Стоун стерпел. Айтишник поставил его на место. Наружное наблюдение это, видите ли, вчерашний век. Молокосос.
– Керим, вы просматриваете миллиарды байтов, но не можете разглядеть ни одной зацепки. Какой смысл в этих точках, суетящихся на экране? Какой смысл в том кого они трахают и что едят, если мы видим все это со стороны? Нужен личный контакт. Я запрошу разрешение на внедрение нашего сотрудника в диаспору. Ваших айтишников мне для этого не надо, только наломаете дров. Продолжайте уточнение баз данных. Если руководство позволит, я сам выйду на оперативную работу в контакт с русскими. Поверьте, я не принижаю значимость вашей работы, наверняка все это пригодится уже совсем скоро. Просто я устал сидеть тут без дела и следить за вашей, не очень понятной мне работой.
Стоун сам удивился, как произнес все это, почти без ругательств и без давления. Словно какой-нибудь офисный клерк, а не опытный убийца. Керим оценил спокойный тон руководителя, попрощался и вышел.
Идею внедрения Стоун замыслил давно. И хотя Керим никак её не прокомментировал, Стоун сделал вывод, что тому понравилось. Теперь надо составить в центр аргументированный запрос на возможность внедрения. И тоже без ругательств.
***
3.
К середине осени Тойво уже окончательно освоился на новом месте. Здесь было заметно холоднее, чем в Барселоне, но для финна это не было проблемой. Французский язык давался ему, как и ожидалось легко. Для проживания ему предложили либо съемное жильё в пригороде, либо кампус университета в центре Парижа. Тойво не хотелось скоро прощаться с молодостью и студенческой жизнью, поэтому он выбрал кампус. По большому счету Тойво впервые выбрался из-под опеки родителей, отдельно он никогда не жил. Но отец с матерью уже освоили маршрут и два раза навещали его, после того как у отца закончилась уборочная.

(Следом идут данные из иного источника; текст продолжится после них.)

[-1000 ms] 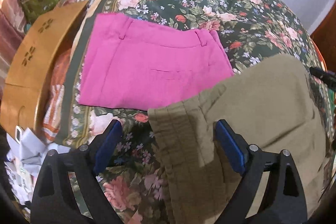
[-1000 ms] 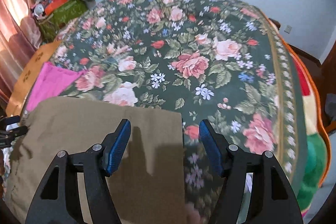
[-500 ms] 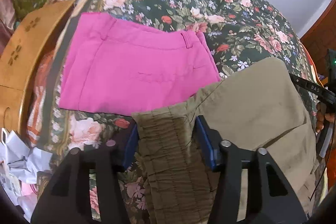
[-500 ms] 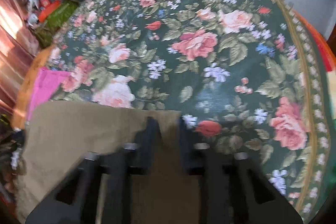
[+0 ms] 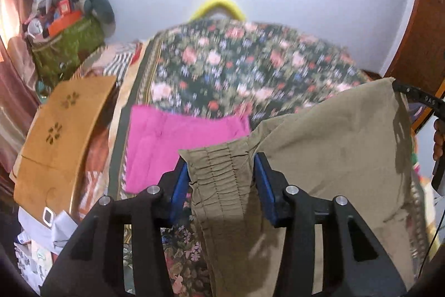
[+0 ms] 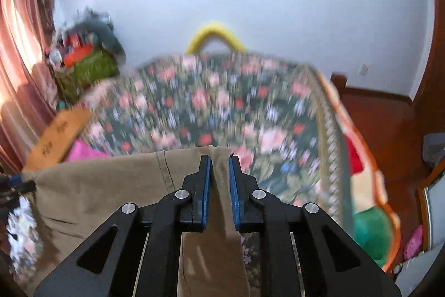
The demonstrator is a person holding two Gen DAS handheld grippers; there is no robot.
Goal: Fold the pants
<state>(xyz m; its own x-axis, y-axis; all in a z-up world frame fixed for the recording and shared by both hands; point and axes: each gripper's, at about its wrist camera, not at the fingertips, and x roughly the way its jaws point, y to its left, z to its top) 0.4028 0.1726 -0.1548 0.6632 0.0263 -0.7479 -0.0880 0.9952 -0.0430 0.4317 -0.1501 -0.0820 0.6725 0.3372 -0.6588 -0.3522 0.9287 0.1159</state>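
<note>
**Khaki pants held aloft at both ends over floral bed**

The wooden board (image 5: 62,127) is lying at far left, beside the folded pink garment (image 5: 178,146) on the floral bedspread (image 5: 236,68). The left gripper (image 5: 221,180) is clamping its fingers on the gathered waistband of the khaki pants (image 5: 333,146), which are hanging raised above the bed. The right gripper (image 6: 219,183) is pinching the opposite edge of the pants, its fingers nearly together.
</note>
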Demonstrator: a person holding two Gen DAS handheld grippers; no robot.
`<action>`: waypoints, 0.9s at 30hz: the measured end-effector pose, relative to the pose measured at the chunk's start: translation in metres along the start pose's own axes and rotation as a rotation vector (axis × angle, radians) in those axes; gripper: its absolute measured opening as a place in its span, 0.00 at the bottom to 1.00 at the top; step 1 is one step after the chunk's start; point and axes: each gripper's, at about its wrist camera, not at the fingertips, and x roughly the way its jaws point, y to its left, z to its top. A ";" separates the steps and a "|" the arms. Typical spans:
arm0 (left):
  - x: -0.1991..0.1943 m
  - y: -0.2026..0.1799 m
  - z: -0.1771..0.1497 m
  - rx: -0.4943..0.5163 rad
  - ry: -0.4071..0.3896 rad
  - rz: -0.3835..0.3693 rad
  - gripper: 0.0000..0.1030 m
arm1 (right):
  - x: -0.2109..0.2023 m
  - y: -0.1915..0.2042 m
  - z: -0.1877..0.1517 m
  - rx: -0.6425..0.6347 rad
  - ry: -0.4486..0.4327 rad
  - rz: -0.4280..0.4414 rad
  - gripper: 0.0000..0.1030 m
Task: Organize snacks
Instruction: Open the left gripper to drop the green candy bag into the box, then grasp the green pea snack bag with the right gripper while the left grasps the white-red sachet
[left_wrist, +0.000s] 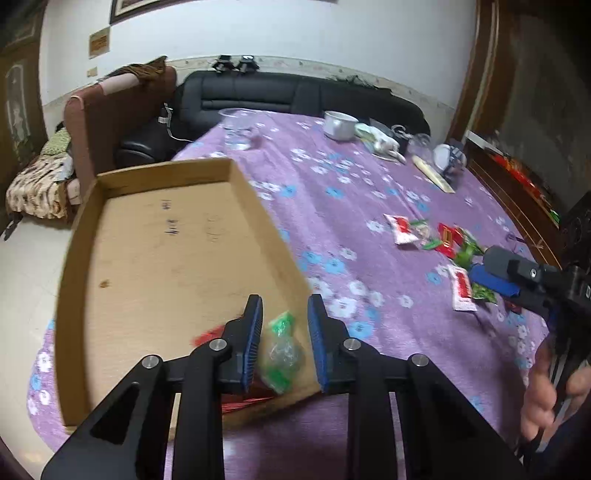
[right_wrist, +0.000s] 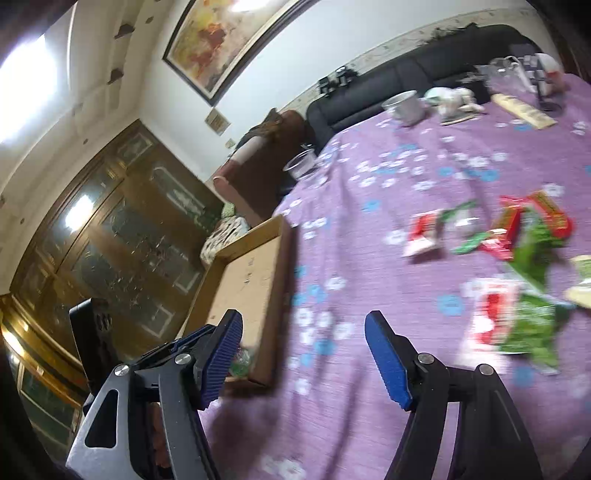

Проект, в котором был задействован Тойво, по-прежнему вызывал у него недоумение. Но теперь добавилось новое неприятное чувство, когда тратишь большое количество времени и сил, не очень понимая, к чему все это приведет. Они не то чтобы топтались на месте, но было непонятно, куда движутся, что должно стать результатом работы. Формально это будут новые книги из серии букморфинга, несколько крупных произведений нескольких крупных русских писателей. Однако в какую сторону нужно переделывать сюжет, как оказалось, никто не знает. Ни профессор Эганбюри, ни остальные его коллеги.
Пока их разделили на несколько групп, каждой досталось произведение Набокова из русскоязычного периода жизни писателя. В группе Тойво помимо него работали ещё трое. Поляк Ян Бузек, известный варшавский славист и филолог. Француженка с кафедры Эганбюри, методистка Инес Кювье. И переводчик, британец Колмар. Предполагалось, что Бузек и Тойво будут выполнять литературную часть, быть соавторами нового произведения. Методистке досталась скорее организационная функция, снабжение, уточнения и корректура. Колмар же должен переложить результат работы на английский язык.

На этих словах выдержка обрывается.